+ dax-support-dirty-dax-entries-in-radix-tree.patch added to -mm tree

[Date Prev][Date Next][Thread Prev][Thread Next][Date Index][Thread Index]

 



The patch titled
     Subject: dax: support dirty DAX entries in radix tree
has been added to the -mm tree.  Its filename is
     dax-support-dirty-dax-entries-in-radix-tree.patch

This patch should soon appear at
    http://ozlabs.org/~akpm/mmots/broken-out/dax-support-dirty-dax-entries-in-radix-tree.patch
and later at
    http://ozlabs.org/~akpm/mmotm/broken-out/dax-support-dirty-dax-entries-in-radix-tree.patch

Before you just go and hit "reply", please:
   a) Consider who else should be cc'ed
   b) Prefer to cc a suitable mailing list as well
   c) Ideally: find the original patch on the mailing list and do a
      reply-to-all to that, adding suitable additional cc's

*** Remember to use Documentation/SubmitChecklist when testing your code ***

The -mm tree is included into linux-next and is updated
there every 3-4 working days

------------------------------------------------------
From: Ross Zwisler <ross.zwisler@xxxxxxxxxxxxxxx>
Subject: dax: support dirty DAX entries in radix tree

Add support for tracking dirty DAX entries in the struct address_space
radix tree.  This tree is already used for dirty page writeback, and it
already supports the use of exceptional (non struct page*) entries.

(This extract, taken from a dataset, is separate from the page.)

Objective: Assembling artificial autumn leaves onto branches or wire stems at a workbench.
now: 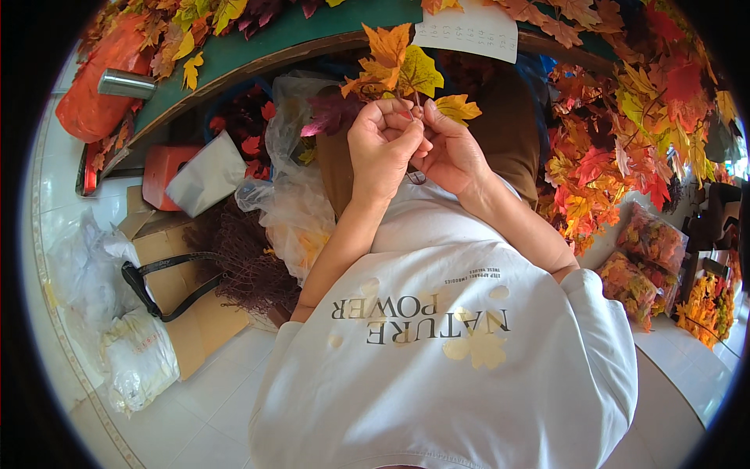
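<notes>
Sprig [406, 70] of fake autumn leaves, held up at chest height over the lap, between both hands.

Left hand [383, 152] and right hand [449, 152] meet, fingertips pinched on the stems just under the leaves. Sprig stands roughly upright, long axis running from the fingers toward the green table edge [258, 55], leaves fanned at the far end. Judging by this, a few leaves are already bunched; the joining at the stems looks unfinished. Bagged material lies to the left [293, 211], a large leaf pile to the right [625, 125], so much remains.

Both hands' fingers [406, 117] pinch a leaf sprig [406, 70].
</notes>
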Action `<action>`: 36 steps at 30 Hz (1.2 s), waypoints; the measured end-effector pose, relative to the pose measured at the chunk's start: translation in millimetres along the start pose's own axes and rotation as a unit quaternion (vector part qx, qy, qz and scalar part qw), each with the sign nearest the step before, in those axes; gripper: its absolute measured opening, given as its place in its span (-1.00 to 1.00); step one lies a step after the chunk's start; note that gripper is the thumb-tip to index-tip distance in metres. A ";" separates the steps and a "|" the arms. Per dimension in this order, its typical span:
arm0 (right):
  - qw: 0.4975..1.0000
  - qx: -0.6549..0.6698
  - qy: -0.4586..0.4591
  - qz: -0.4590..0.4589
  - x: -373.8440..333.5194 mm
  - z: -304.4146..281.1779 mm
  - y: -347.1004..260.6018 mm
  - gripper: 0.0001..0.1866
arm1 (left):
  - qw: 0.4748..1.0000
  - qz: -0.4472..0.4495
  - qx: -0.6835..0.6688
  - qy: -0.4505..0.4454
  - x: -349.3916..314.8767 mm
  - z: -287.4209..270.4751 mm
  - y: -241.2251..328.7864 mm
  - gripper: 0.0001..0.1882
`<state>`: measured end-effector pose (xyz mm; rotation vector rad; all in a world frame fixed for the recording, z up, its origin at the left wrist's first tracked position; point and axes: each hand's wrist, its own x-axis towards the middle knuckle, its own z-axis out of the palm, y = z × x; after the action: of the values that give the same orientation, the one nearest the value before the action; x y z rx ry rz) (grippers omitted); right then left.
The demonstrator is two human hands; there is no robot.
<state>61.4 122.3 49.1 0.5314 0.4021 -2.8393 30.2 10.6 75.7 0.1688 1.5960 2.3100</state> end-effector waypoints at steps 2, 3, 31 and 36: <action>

In order to properly track dirty DAX pages we will insert new exceptional
entries into the radix tree that represent dirty DAX PTE or PMD pages. 
These exceptional entries will also contain the writeback addresses for
the PTE or PMD faults that we can use at fsync/msync time.

There are currently two types of exceptional entries (shmem and shadow)
that can be placed into the radix tree, and this adds a third.  We rely on
the fact that only one type of exceptional entry can be found in a given
radix tree based on its usage.  This happens for free with DAX vs shmem
but we explicitly prevent shadow entries from being added to radix trees
for DAX mappings.

The only shadow entries that would be generated for DAX radix trees would
be to track zero page mappings that were created for holes.  These pages
would receive minimal benefit from having shadow entries, and the choice
to have only one type of exceptional entry in a given radix tree makes the
logic simpler both in clear_exceptional_entry() and in the rest of DAX.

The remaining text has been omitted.